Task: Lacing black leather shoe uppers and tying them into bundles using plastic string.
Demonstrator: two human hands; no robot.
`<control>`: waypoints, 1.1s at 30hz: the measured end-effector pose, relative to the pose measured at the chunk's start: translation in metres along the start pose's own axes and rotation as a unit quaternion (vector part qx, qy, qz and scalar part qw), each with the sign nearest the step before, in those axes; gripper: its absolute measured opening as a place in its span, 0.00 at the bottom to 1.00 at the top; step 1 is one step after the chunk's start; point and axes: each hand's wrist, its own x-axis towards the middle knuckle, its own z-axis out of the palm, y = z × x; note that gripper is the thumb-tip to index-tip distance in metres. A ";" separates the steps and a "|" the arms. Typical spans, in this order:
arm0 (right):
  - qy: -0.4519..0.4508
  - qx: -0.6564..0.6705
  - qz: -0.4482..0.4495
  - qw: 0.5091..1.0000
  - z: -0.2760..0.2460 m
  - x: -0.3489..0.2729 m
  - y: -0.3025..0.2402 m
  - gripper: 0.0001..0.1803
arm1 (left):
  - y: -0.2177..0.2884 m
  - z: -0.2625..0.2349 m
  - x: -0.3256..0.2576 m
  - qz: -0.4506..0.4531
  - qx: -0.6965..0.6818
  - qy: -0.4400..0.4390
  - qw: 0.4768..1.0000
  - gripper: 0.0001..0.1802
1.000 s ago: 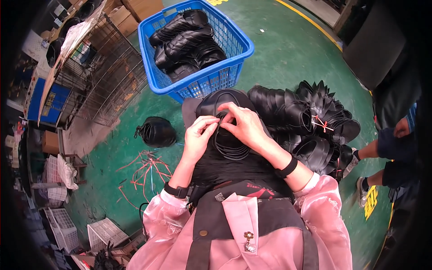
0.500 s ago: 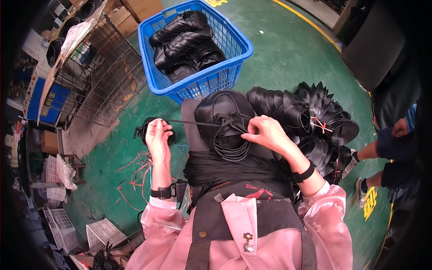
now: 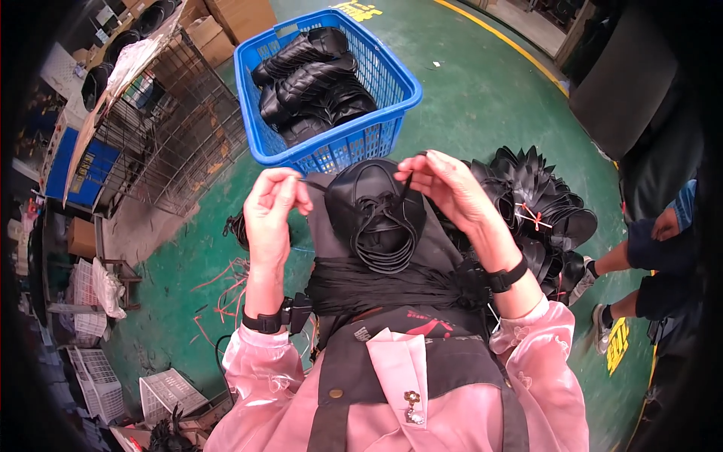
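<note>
A stack of black leather shoe uppers point(image 3: 352, 183) lies across my lap, with laces threaded and crossed at the middle of the top one. My left hand point(image 3: 273, 202), left of the stack, pinches one end of the black shoelace. Above the stack's right side, my right hand point(image 3: 446, 184) is raised, its fingers closed on the other end, which hangs down to the lacing. A thick bundle of loose black laces point(image 3: 376, 285) rests across my lap, nearer to me than the uppers.
A blue plastic basket point(image 3: 263, 153) of stacked uppers stands ahead. More black uppers point(image 3: 553, 192), tied with red and white string, are piled at my right. A wire cage point(image 3: 162, 154) stands at the left. Another person's legs point(image 3: 617, 260) show at the far right.
My right hand has risen away from the lacing, drawing a lace end up with it. My left hand has come slightly up and to the right, so less lace shows between it and the uppers.
</note>
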 end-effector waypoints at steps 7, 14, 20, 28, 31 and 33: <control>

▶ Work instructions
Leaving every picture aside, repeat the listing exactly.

▶ Your response
Task: Lacing black leather shoe uppers and tying them into bundles using plastic string.
Demonstrator: two human hands; no robot.
`<control>`: waypoints, 1.1s at 30hz: the measured end-effector pose, relative to the pose measured at the chunk's start: translation in metres along the start pose's own axes and rotation as a unit quaternion (vector part qx, qy, qz and scalar part qw), each with the sign nearest the step before, in those axes; gripper: its absolute measured opening as a place in its span, 0.00 at the bottom to 1.00 at the top; step 1 is one step after the chunk's start; point and axes: each hand's wrist, its own x-axis towards the middle knuckle, its own z-axis out of the palm, y = z × x; note that gripper is the thumb-tip to index-tip distance in metres. A ";" separates the steps and a "|" the arms. Typical spans, in this order:
arm0 (right):
  - qy: -0.4519..0.4508
  - qx: -0.6564..0.6705
  - qz: -0.4482..0.4495
  - qw: 0.5091..1.0000
  - z: -0.2760..0.2460 m
  - x: -0.3489..0.2729 m
  - y: -0.3025..0.2402 m
  - gripper: 0.0001..0.1803
arm1 (left):
  - y: -0.2177..0.2884 m
  - z: -0.2625..0.2349 m
  - x: -0.3256..0.2576 m
  - qz: -0.4506..0.4531
  - qx: -0.6965..0.6818
  - qy: -0.4400..0.4390
  - qw: 0.4768..1.0000
  - gripper: 0.0001..0.1802
1.000 s ago: 
0.500 s ago: 
now: 
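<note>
A stack of black leather shoe uppers point(image 3: 352, 183) lies across my lap, with laces threaded and crossed at the middle of the top one. My left hand point(image 3: 273, 202), left of the stack, pinches one end of the black shoelace. Above the stack's right side, my right hand point(image 3: 446, 184) is raised, its fingers closed on the other end, which hangs down to the lacing. A thick bundle of loose black laces point(image 3: 376, 285) rests across my lap, nearer to me than the uppers.
A blue plastic basket point(image 3: 263, 153) of stacked uppers stands ahead. More black uppers point(image 3: 553, 192), tied with red and white string, are piled at my right. A wire cage point(image 3: 162, 154) stands at the left. Another person's legs point(image 3: 617, 260) show at the far right.
My right hand has risen away from the lacing, drawing a lace end up with it. My left hand has come slightly up and to the right, so less lace shows between it and the uppers.
</note>
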 end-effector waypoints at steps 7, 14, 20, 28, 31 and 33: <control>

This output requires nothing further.